▶ [REQUIREMENT]: Report how many lines in the data below hold the string "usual". Nothing else should appear in the answer.

··· SOURCE MATERIAL ···

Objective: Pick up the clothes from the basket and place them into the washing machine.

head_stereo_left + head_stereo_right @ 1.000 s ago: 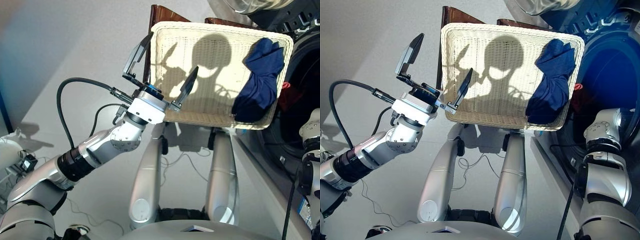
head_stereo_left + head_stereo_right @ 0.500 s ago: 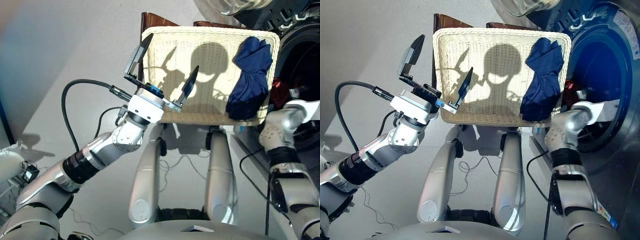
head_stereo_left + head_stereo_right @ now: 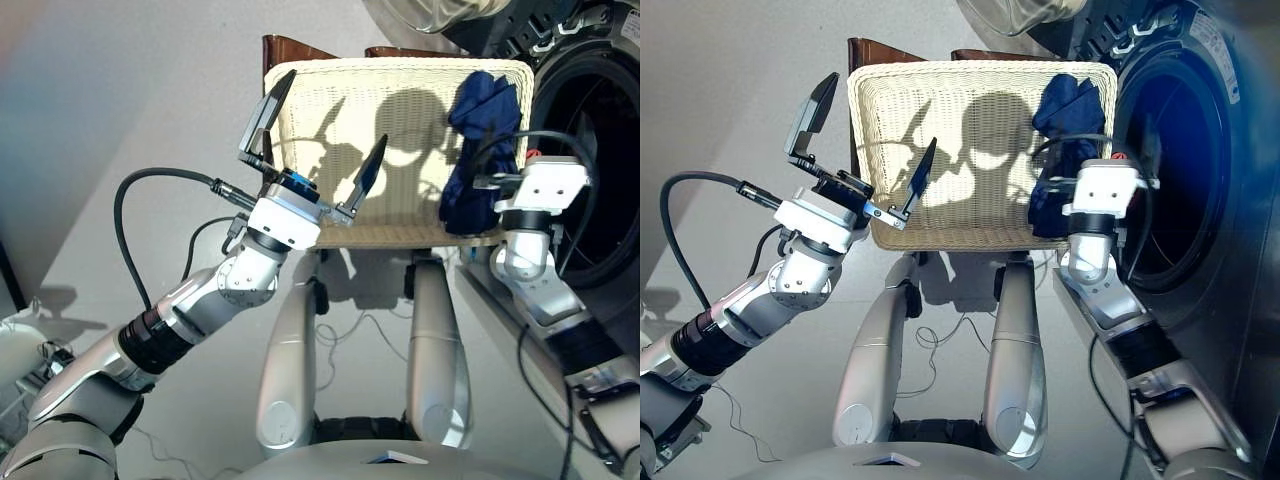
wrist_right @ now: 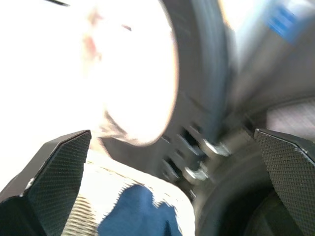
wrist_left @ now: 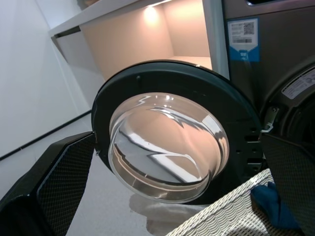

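Left tool point(image 3: 315, 140): raised at the near left corner of the basket point(image 3: 330, 105), black fingers spread wide, nothing between them. No contact with any garment. One finger stands over the left rim, the other over the wicker floor.

Basket: cream-white wicker, left and middle portions bare apart from cast shadows. Only one garment visible inside: the navy blue garment point(image 3: 483, 150), bunched against the right end, touching the rim nearest the machine. No coral-red or black garment visible anywhere in the basket.

Right tool point(image 4: 162, 147): fingers parted in the right wrist view, nothing held, aimed towards the navy cloth and the basket's right end. In the head views the right wrist sits just beside the navy garment, between it and the drum opening; fingertips hidden there behind the wrist housing.

Washing machine point(image 3: 1200, 180): door point(image 5: 167, 147) swung fully open, drum mouth dark. Small red patch at the lower left edge of the opening, possibly the coral-red garment already loaded, though too small to confirm. Black garment not discernible in the dark drum.

Assessment: apparently two of three garments out of the basket, likely loaded. Remaining: grasp the navy garment, carry it across to the opening, release inside.
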Robot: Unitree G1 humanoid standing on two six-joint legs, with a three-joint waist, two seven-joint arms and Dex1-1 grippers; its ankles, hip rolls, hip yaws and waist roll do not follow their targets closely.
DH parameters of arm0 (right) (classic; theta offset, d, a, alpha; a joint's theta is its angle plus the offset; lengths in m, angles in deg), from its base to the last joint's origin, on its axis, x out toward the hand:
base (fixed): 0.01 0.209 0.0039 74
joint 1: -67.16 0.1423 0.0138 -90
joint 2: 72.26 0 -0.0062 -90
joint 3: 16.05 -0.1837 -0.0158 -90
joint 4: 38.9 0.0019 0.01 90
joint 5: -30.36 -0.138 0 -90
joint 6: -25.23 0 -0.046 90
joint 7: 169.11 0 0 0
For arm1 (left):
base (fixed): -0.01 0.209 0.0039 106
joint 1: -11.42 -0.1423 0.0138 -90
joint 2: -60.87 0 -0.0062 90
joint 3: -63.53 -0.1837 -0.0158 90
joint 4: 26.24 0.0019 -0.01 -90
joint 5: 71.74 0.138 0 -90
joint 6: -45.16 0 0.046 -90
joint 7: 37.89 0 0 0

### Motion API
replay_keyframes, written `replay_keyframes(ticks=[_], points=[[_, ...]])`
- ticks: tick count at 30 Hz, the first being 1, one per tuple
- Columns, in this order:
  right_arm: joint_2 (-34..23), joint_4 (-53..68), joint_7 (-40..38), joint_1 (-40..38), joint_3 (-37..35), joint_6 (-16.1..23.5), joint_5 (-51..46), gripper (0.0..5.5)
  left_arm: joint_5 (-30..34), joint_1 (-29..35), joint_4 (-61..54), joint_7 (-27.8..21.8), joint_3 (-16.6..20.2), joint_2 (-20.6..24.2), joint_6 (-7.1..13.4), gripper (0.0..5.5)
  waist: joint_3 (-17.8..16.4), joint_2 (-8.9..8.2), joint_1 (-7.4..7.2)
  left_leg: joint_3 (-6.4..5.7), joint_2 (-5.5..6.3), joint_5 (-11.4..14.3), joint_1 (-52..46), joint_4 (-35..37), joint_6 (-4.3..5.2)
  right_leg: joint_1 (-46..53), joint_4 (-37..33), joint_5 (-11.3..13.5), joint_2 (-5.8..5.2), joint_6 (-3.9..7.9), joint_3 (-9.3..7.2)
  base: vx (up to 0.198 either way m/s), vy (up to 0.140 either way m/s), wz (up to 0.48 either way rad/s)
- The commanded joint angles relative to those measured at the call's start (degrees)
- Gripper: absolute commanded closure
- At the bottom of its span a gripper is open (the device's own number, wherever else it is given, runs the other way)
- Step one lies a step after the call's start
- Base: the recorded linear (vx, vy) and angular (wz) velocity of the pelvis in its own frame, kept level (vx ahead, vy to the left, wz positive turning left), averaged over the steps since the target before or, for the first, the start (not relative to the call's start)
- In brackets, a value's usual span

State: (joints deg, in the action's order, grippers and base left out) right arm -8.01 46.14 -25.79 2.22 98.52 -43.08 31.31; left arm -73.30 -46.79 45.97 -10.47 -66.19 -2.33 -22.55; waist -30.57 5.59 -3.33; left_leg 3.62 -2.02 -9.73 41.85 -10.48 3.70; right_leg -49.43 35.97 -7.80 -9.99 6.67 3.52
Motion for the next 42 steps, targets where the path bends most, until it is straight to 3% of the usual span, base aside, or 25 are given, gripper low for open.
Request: replay_keyframes(ticks=[1,9,17,25,31,42], points=[[-3.9,1.2,0.9,4.6,1.1,0.3,1.2,0.0,1.8,0.3,-6.5,1.2,0.2,2.4,4.0,0.0,0.8,-2.24,0.05,2.66,-1.03,8.7,-0.4,-9.7,1.25,3.2,-10.6,7.7,0.95,1.27,0.25,0.0,0.0,0.0],[0.5,-7.7,4.3,9.9,5.1,-1.3,-4.7,0.0,-1.3,0.4,-5.3,-0.2,0.5,-0.8,4.1,0.0,0.8,-1.88,1.13,2.63,-1.32,8.9,0.1,-10.6,1.5,2.9,-9.5,6.9,1.25,0.75,0.05,0.0,0.0,0.0],[6.8,-28.6,2.4,16.3,2.8,-3.3,-11.7,0.0,-5.0,0.9,-3.8,-2.1,0.7,-4.3,4.1,0.0,0.8,-0.95,2.24,2.19,-1.37,9.4,1.0,-11.9,1.78,2.2,-7.7,5.9,1.4,0.2,-0.31,0.0,0.0,0.0],[7.6,-43.8,2.8,20.9,0.6,-4.1,-17.2,0.0,-6.5,1.5,-4.0,-3.1,0.6,-5.0,4.3,0.0,0.8,-0.29,3.12,1.75,-1.35,10.0,2.4,-13.5,1.98,0.4,-5.4,4.9,1.43,-0.16,-0.51,0.0,0.0,0.0],[6.9,-49.7,4.2,22.2,0.6,-4.9,-19.2,0.0,-6.3,1.9,-4.6,-2.9,1.0,-4.4,4.0,0.0,0.8,-0.53,3.17,0.53,-1.77,12.5,8.8,-21.2,2.06,-5.3,2.5,2.0,1.71,-1.12,-0.12,-0.013,-0.014,0.078],[8.8,-55.2,6.7,26.6,4.9,-7.3,-17.8,0.0,-6.7,2.3,-4.5,-1.9,1.3,-4.7,2.8,0.0,0.8,-0.6,3.36,0.01,-3.46,16.6,19.6,-33.6,2.05,-16.4,14.2,-1.8,2.81,-1.61,-0.61,-0.007,-0.005,0.049]])
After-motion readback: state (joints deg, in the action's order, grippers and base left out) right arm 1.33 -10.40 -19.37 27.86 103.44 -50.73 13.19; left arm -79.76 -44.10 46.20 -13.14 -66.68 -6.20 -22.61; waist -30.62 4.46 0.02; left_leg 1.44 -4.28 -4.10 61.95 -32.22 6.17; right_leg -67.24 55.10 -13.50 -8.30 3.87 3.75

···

▶ [ANSWER]: 2